▶ **Task item**: Exactly the lines from the one that holds "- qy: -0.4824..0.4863" to the end of the data below: retype these and nothing else.

Recorded information Block Start

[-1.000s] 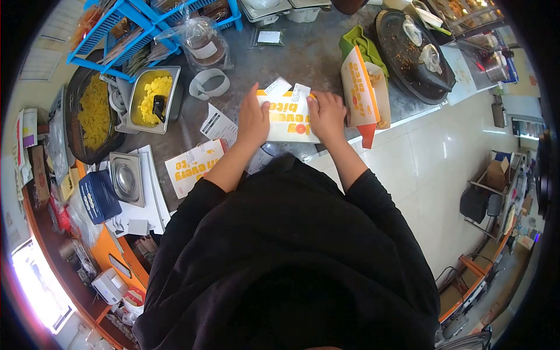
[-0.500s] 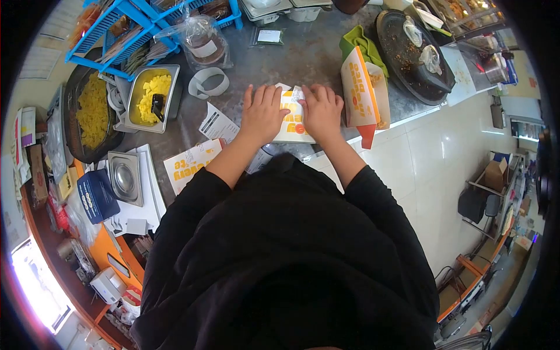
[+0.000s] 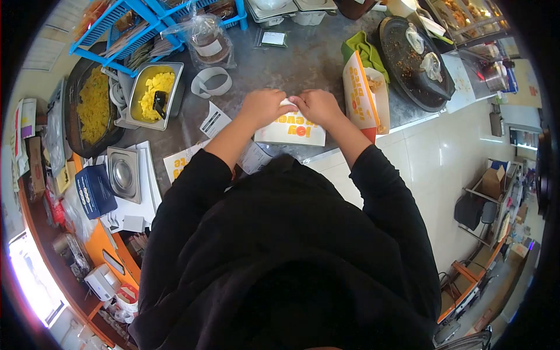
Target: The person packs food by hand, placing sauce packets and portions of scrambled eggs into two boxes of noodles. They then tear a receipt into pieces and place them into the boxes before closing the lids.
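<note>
A white box with orange and yellow lettering (image 3: 290, 133) lies on the steel counter in front of me. Both hands meet over its far edge. My left hand (image 3: 263, 109) has its fingers curled, with thumb and fingertips pinched at a bit of white paper. My right hand (image 3: 318, 109) is closed too, its fingertips against the same spot. What lies under the fingers is mostly hidden. Left of the box are a printed slip (image 3: 215, 121) and another lettered box (image 3: 177, 163), partly under my left sleeve. An open lettered box with food (image 3: 360, 96) stands to the right.
A steel pan of yellow food (image 3: 155, 93), a black tray of yellow rice (image 3: 93, 111) and a white ring (image 3: 211, 82) are on the left. Blue racks (image 3: 158, 26) stand behind. At right are a green cloth (image 3: 364, 52) and a round black pan (image 3: 396, 64).
Both hands have drawn together over the box's far edge and their fingers have curled in. The paper slips there are now mostly covered. The view has shifted slightly.
</note>
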`<move>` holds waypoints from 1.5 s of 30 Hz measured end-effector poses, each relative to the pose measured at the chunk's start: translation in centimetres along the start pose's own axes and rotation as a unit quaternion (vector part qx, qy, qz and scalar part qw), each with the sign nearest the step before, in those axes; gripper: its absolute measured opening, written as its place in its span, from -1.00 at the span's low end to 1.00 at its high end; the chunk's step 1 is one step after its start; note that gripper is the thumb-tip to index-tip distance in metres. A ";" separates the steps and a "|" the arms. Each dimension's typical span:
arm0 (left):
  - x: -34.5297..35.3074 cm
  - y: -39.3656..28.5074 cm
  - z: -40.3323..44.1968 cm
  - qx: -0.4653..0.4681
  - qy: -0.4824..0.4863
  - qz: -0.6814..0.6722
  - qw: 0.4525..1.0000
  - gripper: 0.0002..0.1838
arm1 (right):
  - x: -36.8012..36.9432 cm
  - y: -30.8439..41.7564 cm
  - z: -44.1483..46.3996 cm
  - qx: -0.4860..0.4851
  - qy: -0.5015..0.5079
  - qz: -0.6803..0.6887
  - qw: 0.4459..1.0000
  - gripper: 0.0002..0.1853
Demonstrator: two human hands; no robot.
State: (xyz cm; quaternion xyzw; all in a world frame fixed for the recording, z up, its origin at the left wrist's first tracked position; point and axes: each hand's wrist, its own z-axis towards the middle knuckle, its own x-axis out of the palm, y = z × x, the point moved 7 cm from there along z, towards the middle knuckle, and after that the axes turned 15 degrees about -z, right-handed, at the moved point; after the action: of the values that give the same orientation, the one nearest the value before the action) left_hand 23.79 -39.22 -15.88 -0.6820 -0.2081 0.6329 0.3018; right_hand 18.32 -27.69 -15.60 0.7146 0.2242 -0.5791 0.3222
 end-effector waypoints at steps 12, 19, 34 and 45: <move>-8.6 -0.5 -8.0 -0.008 -0.077 -0.047 0.996 -0.01 | -2.3 6.5 -4.2 -0.124 -0.012 -0.148 0.981 0.22; -12.3 2.2 -25.1 -0.223 -0.275 -0.014 0.935 0.11 | -2.8 7.2 -2.3 -0.036 0.099 -0.102 0.989 0.17; -4.3 6.0 -32.8 -0.330 -0.448 0.010 0.831 0.36 | -2.7 29.5 -1.5 -0.229 0.053 -0.078 0.969 0.16; -3.5 -0.3 -33.7 -0.092 -0.569 0.135 0.806 -0.23 | 3.7 15.4 1.5 0.000 0.040 0.041 0.998 -0.46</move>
State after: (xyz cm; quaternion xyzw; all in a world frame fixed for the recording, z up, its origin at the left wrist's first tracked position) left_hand 56.73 -46.31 -12.53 -0.2457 -0.3057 0.9196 -0.0234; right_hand 28.82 -39.66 -16.25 0.7456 0.2072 -0.5367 0.3362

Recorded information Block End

▶ **Answer box**:
  - qy: -0.4824..0.4863
  - qz: -0.6814..0.6722
  - qw: 0.4525..1.0000
  - gripper: 0.0002..0.1838
arm1 (right):
  - x: -36.8012..36.9432 cm
  - y: -30.8439..41.7564 cm
  - z: -44.1483..46.3996 cm
  - qx: -0.4860..0.4851
  - qy: -0.5015..0.5079
  - qz: -0.6803..0.6887
  - qw: 0.4459..1.0000
  - gripper: 0.0002..0.1853
Demonstrator: two human hands; no robot.
State: (xyz cm; quaternion xyzw; all in a world frame fixed for the recording, z up, its origin at the left wrist's first tracked position; point and axes: each hand's wrist, its own z-axis towards the middle knuckle, its own x-axis out of the palm, y = z × x, the point moved 7 cm from there along z, towards the middle knuckle, and after that the axes turned 15 degrees about -z, right-handed, at the moved point; after the action: of the values that give the same orientation, the one nearest the value before the action) left_hand 23.79 -39.22 -15.88 -0.6820 -0.2081 0.6329 0.3018; right_hand 18.32 -27.69 -15.60 0.7146 0.2242 -0.5791 0.3222
 end-effector waypoints at steps 12, 19, 34 and 45: <move>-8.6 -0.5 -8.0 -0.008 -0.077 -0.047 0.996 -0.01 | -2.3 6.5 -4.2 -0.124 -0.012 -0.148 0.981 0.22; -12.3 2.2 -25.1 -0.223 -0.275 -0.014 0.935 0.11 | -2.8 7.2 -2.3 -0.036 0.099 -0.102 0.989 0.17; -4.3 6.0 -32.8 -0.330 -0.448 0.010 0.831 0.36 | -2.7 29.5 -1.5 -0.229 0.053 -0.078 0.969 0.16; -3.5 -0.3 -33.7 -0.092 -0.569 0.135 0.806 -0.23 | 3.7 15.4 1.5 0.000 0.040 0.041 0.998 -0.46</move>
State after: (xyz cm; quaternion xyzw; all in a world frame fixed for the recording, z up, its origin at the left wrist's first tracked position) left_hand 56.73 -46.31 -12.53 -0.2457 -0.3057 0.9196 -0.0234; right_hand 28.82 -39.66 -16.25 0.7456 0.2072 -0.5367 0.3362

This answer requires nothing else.